My recovery was rapid. I was religious about doing my in-hospital and post-surgery exercises. I can't imagine being more motivated to recover. Two physical therapists were highly complimentary; one even called my condition at 6 days after surgery as "a miracle." See? I knew I picked the right surgeon! Plus, I really worked at doing all the right things to prepare myself. I read a lot, talked to people who had had this surgery, and I had fabulous support, good food, and prayers from family and friends.
At six weeks, I had my first check-up with my surgeon.
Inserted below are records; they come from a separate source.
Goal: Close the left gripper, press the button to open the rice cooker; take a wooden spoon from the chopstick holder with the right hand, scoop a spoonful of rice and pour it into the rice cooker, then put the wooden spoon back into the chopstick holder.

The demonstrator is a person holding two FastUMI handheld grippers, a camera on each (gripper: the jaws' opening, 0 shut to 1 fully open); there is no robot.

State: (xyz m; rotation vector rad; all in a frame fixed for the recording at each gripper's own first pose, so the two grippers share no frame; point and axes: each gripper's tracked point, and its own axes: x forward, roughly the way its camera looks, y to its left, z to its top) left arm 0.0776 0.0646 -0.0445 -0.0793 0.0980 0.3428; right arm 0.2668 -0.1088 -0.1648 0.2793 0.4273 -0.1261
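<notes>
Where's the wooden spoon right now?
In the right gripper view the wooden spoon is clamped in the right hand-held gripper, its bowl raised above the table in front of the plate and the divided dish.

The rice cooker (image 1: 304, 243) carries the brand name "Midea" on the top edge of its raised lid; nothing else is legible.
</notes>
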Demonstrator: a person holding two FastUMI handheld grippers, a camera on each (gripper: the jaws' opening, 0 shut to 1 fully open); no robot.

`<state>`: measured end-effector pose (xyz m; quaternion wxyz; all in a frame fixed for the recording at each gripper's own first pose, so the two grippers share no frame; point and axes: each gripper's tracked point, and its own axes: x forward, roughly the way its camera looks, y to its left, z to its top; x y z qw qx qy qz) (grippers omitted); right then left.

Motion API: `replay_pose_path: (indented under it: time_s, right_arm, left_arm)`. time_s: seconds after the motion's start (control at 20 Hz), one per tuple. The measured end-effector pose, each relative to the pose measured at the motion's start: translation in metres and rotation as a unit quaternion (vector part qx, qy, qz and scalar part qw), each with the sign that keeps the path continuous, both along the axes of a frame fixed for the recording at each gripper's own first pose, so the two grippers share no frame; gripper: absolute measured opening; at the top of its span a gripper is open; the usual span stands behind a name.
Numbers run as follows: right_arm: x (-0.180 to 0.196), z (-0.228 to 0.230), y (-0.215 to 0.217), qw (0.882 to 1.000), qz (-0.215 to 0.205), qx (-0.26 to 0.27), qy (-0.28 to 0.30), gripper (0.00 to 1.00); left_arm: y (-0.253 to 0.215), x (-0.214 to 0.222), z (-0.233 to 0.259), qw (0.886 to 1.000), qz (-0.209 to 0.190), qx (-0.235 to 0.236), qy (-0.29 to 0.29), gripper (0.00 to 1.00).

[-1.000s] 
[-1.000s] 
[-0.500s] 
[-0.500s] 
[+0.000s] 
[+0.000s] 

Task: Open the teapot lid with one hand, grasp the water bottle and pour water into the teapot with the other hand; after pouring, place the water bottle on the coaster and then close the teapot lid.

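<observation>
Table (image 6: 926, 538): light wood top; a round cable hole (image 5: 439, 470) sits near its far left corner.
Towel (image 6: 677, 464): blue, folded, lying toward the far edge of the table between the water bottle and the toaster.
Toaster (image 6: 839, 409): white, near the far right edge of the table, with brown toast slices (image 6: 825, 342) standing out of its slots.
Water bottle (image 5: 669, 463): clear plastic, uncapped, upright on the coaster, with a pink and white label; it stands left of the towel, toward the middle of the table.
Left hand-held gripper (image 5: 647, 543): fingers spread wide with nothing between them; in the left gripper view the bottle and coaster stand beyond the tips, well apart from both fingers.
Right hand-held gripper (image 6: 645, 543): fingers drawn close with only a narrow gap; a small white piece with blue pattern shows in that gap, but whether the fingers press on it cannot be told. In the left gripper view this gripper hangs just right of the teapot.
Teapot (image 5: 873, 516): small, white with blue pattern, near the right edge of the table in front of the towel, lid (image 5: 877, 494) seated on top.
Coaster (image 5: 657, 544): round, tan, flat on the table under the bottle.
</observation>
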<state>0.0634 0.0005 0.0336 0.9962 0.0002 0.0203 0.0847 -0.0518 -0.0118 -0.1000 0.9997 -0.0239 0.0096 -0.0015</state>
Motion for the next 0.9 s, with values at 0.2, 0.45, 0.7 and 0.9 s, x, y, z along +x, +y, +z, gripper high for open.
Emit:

So special to me was this meeting with Dr. W that I even wore a new dress. Overflowing with gratitude, I had written down what I wanted to say to him in case I became weepy. When I arrived at the clinic my new hip was x-rayed again. I was led to the office and waited for Dr. W. The door opened, and in he walked, beaming. He handed me a copy of my x-ray. My jaw dropped. I had a sculpture in my body! Indeed, I lost some bone, but in its place was a titanium and porcelain creation that has returned so, so much to me. Further, I was awed to have Dr. W tell me that my bones had already knitted to the surfaces of my sculpture within. We were bonded. I'll never see the kinetic artwork inside of me except for in the photo below, but not one day will go by in my life that I don't feel deep gratitude toward it and toward the man who installed it. Before surgery, I told people that struggling with my hip disease was like living a bad dream. And now, I have awakened from it!